Editor's Note: Commentary based on Higueras-Fresnillo S, Cabanas-Sanchez V, Lopez-Garcia E, et al. Physical activity and association between frailty and all-cause and cardiovascular mortality in older adults: population-based prospective cohort study. J Am Geriatr Soc 2018;66:2097-103.

Rationale for Study/Background: Physical activity for the primary and secondary prevention of chronic medical conditions, and in particular cardiovascular disease (CVD) conditions, is highly effective in reducing mortality and improving quality of life.¹ However, physical activity declines with age, while the presence and severity of chronic CVD conditions increases with age. One reason for this decline in physical activity may be increased prevalence of frailty. Frailty, broadly defined as an age-related accumulation of vulnerabilities in the face of stress, is a strong predictor of adverse outcomes, including all-cause and cardiovascular mortality.² Whether physical activity attenuates the increased risk of frailty status for all-cause and cardiovascular mortality is unknown.

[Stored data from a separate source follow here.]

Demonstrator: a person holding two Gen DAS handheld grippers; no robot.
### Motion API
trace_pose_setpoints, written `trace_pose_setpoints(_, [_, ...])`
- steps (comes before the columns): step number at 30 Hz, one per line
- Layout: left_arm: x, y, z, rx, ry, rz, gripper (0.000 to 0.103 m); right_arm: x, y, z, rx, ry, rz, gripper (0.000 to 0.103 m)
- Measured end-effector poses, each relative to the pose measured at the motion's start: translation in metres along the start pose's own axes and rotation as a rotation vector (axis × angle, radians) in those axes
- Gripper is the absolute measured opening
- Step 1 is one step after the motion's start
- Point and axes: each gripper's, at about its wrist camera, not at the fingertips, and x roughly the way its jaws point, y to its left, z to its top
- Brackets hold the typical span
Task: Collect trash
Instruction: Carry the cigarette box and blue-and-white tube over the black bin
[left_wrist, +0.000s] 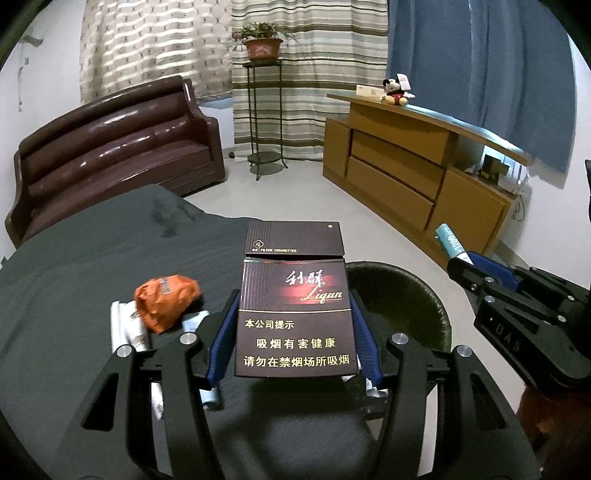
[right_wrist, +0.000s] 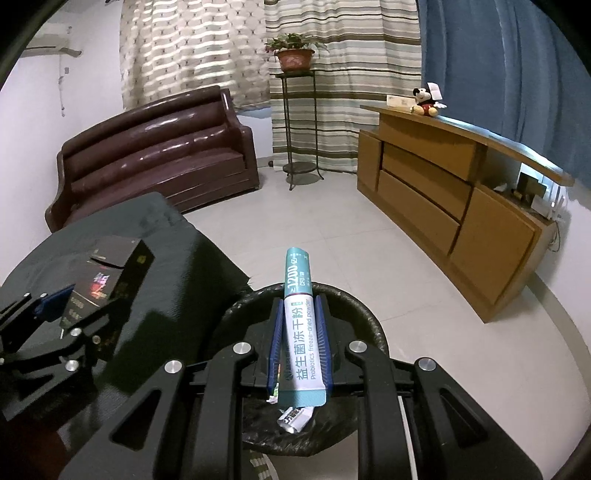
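The left gripper clamped a dark maroon cigarette pack, lid ajar, gold lettering, above the near table edge; the right gripper pinched a white-and-teal probiotic sachet over the black-lined bin.

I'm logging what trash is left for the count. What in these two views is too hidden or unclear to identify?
- Left wrist view: white wrappers beside the orange wrapper, blurred and partly behind the left gripper; print unreadable.
- Left wrist view: scraps under the cigarette pack, mostly covered.
- Right wrist view: bin contents, mostly hidden by the right gripper and probiotics sachet.
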Motion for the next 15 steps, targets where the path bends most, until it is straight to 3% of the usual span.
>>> trace_pose_setpoints(15, [0.034,-0.019,0.010,0.043,0.039,0.015,0.054,0.019,-0.009,0.000,0.035,0.017,-0.006,0.018])
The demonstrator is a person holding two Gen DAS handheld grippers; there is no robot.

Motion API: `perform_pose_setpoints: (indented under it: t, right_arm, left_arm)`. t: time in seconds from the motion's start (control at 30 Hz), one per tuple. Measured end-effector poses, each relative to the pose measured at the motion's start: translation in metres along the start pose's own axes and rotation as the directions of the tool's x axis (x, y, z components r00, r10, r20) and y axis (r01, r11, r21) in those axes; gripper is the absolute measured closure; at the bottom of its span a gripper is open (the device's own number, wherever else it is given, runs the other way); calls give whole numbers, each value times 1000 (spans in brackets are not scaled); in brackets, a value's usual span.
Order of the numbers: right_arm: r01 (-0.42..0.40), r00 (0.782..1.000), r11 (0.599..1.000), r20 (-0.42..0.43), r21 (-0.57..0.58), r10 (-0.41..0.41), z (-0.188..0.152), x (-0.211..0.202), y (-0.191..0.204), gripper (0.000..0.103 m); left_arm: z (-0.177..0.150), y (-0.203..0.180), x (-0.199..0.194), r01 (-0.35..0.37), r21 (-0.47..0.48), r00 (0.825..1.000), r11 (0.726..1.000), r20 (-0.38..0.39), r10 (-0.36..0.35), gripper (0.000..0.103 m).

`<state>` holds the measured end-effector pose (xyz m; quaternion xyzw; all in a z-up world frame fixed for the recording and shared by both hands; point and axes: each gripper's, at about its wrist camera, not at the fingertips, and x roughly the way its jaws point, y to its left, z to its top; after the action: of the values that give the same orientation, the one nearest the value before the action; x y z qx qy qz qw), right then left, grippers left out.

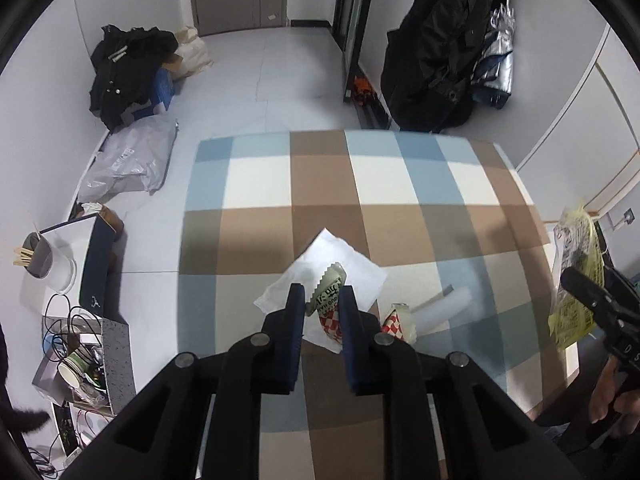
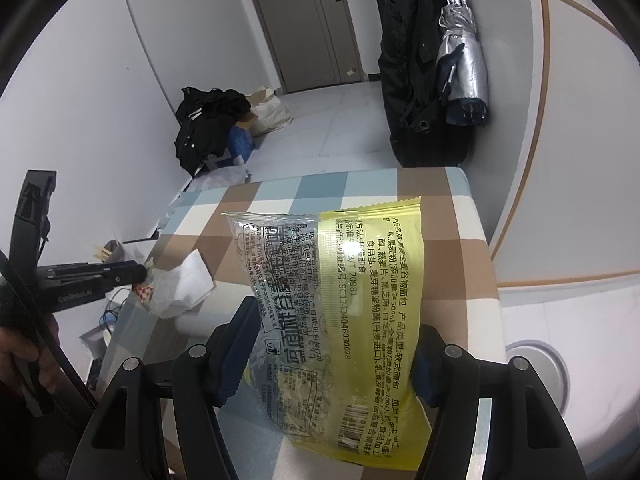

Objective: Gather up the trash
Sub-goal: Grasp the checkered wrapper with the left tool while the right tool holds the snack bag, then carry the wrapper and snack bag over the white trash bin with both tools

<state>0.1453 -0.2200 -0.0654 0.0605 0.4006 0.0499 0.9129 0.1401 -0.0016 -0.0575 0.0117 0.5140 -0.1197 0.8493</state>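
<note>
Task looks partly done, as a guess: two pieces are in the grippers, more trash lies loose, and no bin is clearly in view.

The right gripper (image 2: 332, 344) holds a yellow bag (image 2: 340, 304) upright, clear of the table (image 1: 400, 184), off its right edge in the left view. The bag fills the gap between the jaws; both pads sit against its sides, so they pinch it.

The left gripper (image 1: 322, 300) is low over the table's near edge, pointing forward and down. Its jaws are narrowed around a wrapper (image 1: 326, 298), red-checked with a serrated end. The pads look to be touching it, so I judge it pinched, though whether it is lifted off the napkin (image 1: 344, 260) beneath cannot be told.

Left on the table: the napkin, a second wrapper (image 1: 396, 322) just right of the left gripper, and a pale roll (image 1: 444, 306) beside that, all near the near edge.

Both hands are full, so dropping these off somewhere likely comes next.
</note>
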Motion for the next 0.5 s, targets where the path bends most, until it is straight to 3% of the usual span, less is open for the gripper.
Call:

Methods: A retrospective analysis of a population-based prospective cohort study of participants in the Universidad Autónoma de Madrid cohort; a large, community-based sample of "noninstitutionalized" individuals ≥ 60 years old representative of those living in Spain (N = 4008).³ The baseline assessment in 2000-2001 included self-reported physical activity as either inactive, occasional, several times per month or several times per week. Due to the small number of responses for the several times per month or several times per week categories, physical activity was converted to a dichotomous variable (active vs. inactive). Frailty was assessed using a modified version of the Fatigue, Resistance, Ambulation, Illness and weight Loss (FRAIL) scale.⁴ The FRAIL scale is scored from 0-5, with a score of 0 indicating robust (or not frail state), 1-2 indicating pre-frail and 3 or more indicating frail. Covariates collected at baseline included age, sex, educational attainment, smoking status, alcohol consumption, height, weight, waist circumference and cognitive impairment (measured by the mini-mental status exam [MMSE]). Patients were followed until 2014 for the outcomes of all-cause and cardiovascular mortality.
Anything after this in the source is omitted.